» REQUIRED ACTION
Work through the listing below, copying each line that carries the word "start".

» DATA EXCERPT
═══

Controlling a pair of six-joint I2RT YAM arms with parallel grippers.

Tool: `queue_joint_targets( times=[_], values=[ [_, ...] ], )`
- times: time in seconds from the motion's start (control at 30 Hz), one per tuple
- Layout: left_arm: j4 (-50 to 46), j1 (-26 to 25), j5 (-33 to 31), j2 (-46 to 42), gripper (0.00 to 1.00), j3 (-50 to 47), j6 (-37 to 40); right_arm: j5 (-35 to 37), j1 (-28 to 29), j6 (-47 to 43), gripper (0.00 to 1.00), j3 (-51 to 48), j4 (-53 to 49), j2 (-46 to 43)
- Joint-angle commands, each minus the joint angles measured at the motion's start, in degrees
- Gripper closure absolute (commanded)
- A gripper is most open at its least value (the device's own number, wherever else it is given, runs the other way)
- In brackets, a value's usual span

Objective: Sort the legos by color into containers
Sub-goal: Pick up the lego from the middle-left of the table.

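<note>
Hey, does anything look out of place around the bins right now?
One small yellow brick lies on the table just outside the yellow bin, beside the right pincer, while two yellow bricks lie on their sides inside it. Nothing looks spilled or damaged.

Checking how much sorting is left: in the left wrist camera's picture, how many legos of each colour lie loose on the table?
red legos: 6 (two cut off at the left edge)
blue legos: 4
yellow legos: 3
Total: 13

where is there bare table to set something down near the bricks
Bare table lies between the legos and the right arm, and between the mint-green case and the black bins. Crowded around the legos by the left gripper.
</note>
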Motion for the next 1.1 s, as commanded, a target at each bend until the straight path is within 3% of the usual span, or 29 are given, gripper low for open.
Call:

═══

» ANSWER TO THIS EXERCISE
- times: time in seconds from the motion's start (control at 30 Hz), one per tuple
- Joint-angle commands, each minus the joint angles measured at the motion's start, in degrees

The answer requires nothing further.